EXERCISE AIM – Only these lines of the data below are wanted: the one with "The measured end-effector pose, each", the one with "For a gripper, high", and any lines between them, each repeated exactly.

DATA SUPPLIED –
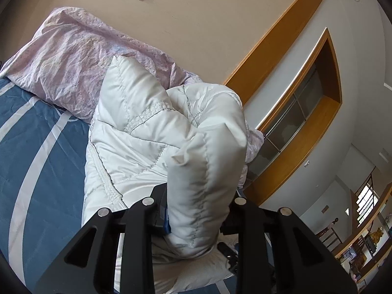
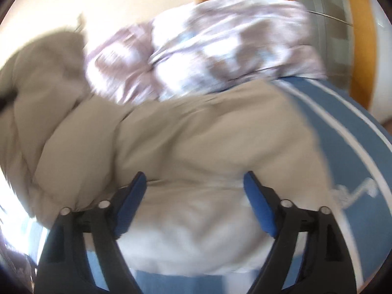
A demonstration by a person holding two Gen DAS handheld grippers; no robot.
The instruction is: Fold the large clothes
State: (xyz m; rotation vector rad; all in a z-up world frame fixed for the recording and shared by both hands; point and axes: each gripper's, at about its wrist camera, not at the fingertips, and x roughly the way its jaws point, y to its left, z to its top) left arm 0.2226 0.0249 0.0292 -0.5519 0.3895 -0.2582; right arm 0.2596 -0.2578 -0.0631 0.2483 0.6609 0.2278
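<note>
A white quilted puffer jacket (image 1: 137,132) lies on the blue striped bed. My left gripper (image 1: 196,210) is shut on a thick padded part of it, a sleeve or hem (image 1: 208,171), which stands up between the jaws and hides the fingertips. In the blurred right wrist view the jacket (image 2: 196,147) fills the middle. My right gripper (image 2: 196,183) is open, its blue pads (image 2: 129,205) wide apart just above the jacket, holding nothing.
A crumpled lilac quilt (image 1: 68,56) lies at the head of the bed against the beige wall; it also shows in the right wrist view (image 2: 208,49). The blue sheet with white stripes (image 1: 31,147) spreads to the left. A wooden-framed window (image 1: 306,112) is on the right.
</note>
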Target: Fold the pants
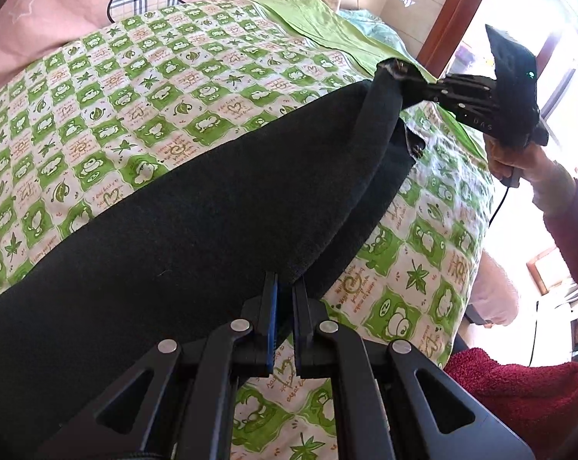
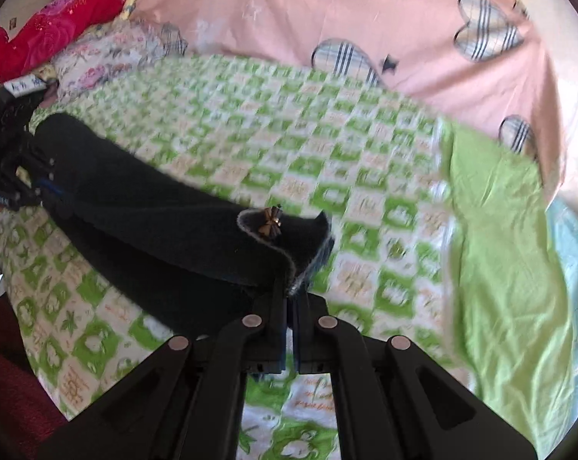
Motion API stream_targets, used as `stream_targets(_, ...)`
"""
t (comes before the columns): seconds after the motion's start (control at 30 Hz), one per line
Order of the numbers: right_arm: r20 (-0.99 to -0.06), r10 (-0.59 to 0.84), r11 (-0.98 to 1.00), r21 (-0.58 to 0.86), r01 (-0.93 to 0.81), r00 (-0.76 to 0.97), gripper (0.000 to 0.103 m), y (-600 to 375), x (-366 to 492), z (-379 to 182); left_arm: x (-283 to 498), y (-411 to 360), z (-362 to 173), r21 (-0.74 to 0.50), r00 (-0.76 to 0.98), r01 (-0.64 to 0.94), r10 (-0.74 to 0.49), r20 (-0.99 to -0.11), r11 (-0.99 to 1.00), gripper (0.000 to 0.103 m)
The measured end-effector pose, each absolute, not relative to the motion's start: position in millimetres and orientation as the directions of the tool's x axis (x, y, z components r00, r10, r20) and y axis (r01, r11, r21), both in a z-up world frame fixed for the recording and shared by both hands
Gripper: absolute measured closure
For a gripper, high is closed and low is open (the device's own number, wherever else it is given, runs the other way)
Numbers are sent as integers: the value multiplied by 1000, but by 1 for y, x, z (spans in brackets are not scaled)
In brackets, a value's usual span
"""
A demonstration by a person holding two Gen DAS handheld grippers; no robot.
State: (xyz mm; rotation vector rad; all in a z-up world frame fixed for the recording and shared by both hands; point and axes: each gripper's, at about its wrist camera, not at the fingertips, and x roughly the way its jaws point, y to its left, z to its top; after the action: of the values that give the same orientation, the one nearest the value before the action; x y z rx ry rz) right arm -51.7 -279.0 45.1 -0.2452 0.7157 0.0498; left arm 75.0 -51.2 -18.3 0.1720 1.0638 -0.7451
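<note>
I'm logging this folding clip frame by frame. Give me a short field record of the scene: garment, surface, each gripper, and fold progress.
garment: black pants, stretched between the two grippers above the bed
detail: small brown bow near the end held by the right gripper
surface: green checked sheet, pink cover behind it
left gripper: shut on one edge of the pants
right gripper: shut on the other end
fold progress: cloth already doubled, with layers showing along its length; not laid down yet

Both wrist views, close, downward, share pants [image 1: 197,230].
</note>
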Motion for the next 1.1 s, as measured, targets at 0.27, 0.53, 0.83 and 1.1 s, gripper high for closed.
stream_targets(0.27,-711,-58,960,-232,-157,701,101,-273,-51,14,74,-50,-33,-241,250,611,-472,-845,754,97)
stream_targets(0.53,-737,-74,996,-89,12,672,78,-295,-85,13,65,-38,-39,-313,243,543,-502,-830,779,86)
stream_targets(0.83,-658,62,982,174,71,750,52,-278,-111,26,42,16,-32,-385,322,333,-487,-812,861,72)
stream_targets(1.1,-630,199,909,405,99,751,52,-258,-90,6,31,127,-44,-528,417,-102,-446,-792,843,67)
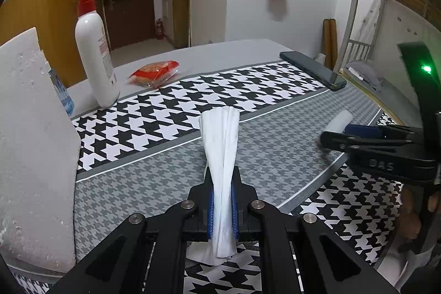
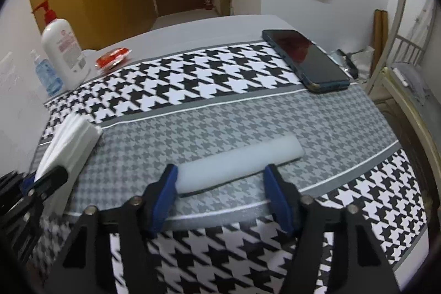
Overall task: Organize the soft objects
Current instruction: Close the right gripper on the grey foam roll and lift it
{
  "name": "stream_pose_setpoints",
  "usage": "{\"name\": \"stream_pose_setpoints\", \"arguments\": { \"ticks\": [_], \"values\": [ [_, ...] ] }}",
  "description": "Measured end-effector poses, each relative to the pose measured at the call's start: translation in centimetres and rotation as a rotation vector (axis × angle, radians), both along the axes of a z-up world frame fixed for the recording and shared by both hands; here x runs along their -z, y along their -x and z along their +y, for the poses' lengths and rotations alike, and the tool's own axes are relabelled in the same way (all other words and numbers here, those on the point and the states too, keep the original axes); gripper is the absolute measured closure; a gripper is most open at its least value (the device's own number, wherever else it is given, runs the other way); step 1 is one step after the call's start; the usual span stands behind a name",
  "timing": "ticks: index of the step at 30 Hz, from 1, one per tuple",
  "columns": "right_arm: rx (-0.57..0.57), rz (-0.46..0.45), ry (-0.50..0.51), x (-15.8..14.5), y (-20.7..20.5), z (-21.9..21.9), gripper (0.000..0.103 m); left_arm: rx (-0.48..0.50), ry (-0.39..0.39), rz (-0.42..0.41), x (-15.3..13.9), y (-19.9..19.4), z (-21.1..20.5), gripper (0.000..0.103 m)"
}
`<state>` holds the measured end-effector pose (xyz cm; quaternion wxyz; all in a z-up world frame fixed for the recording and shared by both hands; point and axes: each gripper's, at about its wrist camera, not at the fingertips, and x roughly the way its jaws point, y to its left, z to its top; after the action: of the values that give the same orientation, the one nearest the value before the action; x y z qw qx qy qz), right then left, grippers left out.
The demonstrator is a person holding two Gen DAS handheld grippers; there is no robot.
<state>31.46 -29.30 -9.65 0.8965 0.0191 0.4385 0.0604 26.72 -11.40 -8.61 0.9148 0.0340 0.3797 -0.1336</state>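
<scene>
I see the bench (image 2: 248,112) under a houndstooth cloth, with a lotion bottle (image 1: 95,57) and phone (image 2: 306,59) at its far side. My left gripper (image 1: 222,197) has its fingers clamped on a white towel (image 1: 222,145). My right gripper (image 2: 220,183) has its fingers apart around a foam roll (image 2: 239,159) lying on the cloth.

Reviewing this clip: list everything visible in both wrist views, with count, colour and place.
folded cloth: 1, white, clamped in the left gripper, far end over the grey band
foam roll: 1, pale white, lying on the grey band between the right gripper's open fingers
phone: 1, dark, far right of the mat
pump bottle: 1, white with red pump, far left
sanitizer bottle: 1, clear blue, beside the pump bottle
snack packet: 1, red, on the grey tabletop
foam board: 1, white, left edge
houndstooth mat: 1, black, white and grey
left gripper: 1, black, blue pads
right gripper: 1, black, blue pads
</scene>
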Motion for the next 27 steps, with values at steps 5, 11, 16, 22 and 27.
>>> {"name": "stream_pose_setpoints", "arguments": {
  "ticks": [5, 11, 16, 22, 27],
  "values": [
    [0.028, 0.005, 0.009, 0.0, 1.4, -1.9, 0.052, 0.001, 0.003, 0.004, 0.0, 0.0, 0.1, 0.093],
    [0.088, -0.016, 0.006, -0.8, 3.5, -4.5, 0.052, 0.006, 0.002, -0.001, 0.0, 0.1, 0.0, 0.093],
    [0.106, -0.049, -0.002, -1.4, 3.8, -4.8, 0.051, 0.019, 0.001, -0.011, -0.1, 0.4, -0.3, 0.093],
    [0.116, -0.035, -0.044, -0.8, 2.0, -4.3, 0.051, 0.010, 0.007, -0.006, -0.1, 0.3, -0.1, 0.093],
    [0.120, -0.018, -0.070, -0.6, 0.5, -3.6, 0.051, 0.004, 0.009, -0.012, -0.2, 0.3, -0.1, 0.093]
  ]
}}
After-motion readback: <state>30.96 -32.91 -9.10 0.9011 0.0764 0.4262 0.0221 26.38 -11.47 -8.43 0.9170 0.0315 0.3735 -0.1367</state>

RESPONSE TO THE EXERCISE –
The measured end-effector pose, each absolute, not relative to the motion's start: position in millimetres and orientation as the directions of the tool's x axis (x, y, z components r00, r10, r20) and y axis (r01, r11, r21), both in a z-up world frame fixed for the recording and shared by both hands
Gripper: absolute measured closure
For a gripper, high is closed and low is open (the device's own number, wherever else it is given, runs the other way)

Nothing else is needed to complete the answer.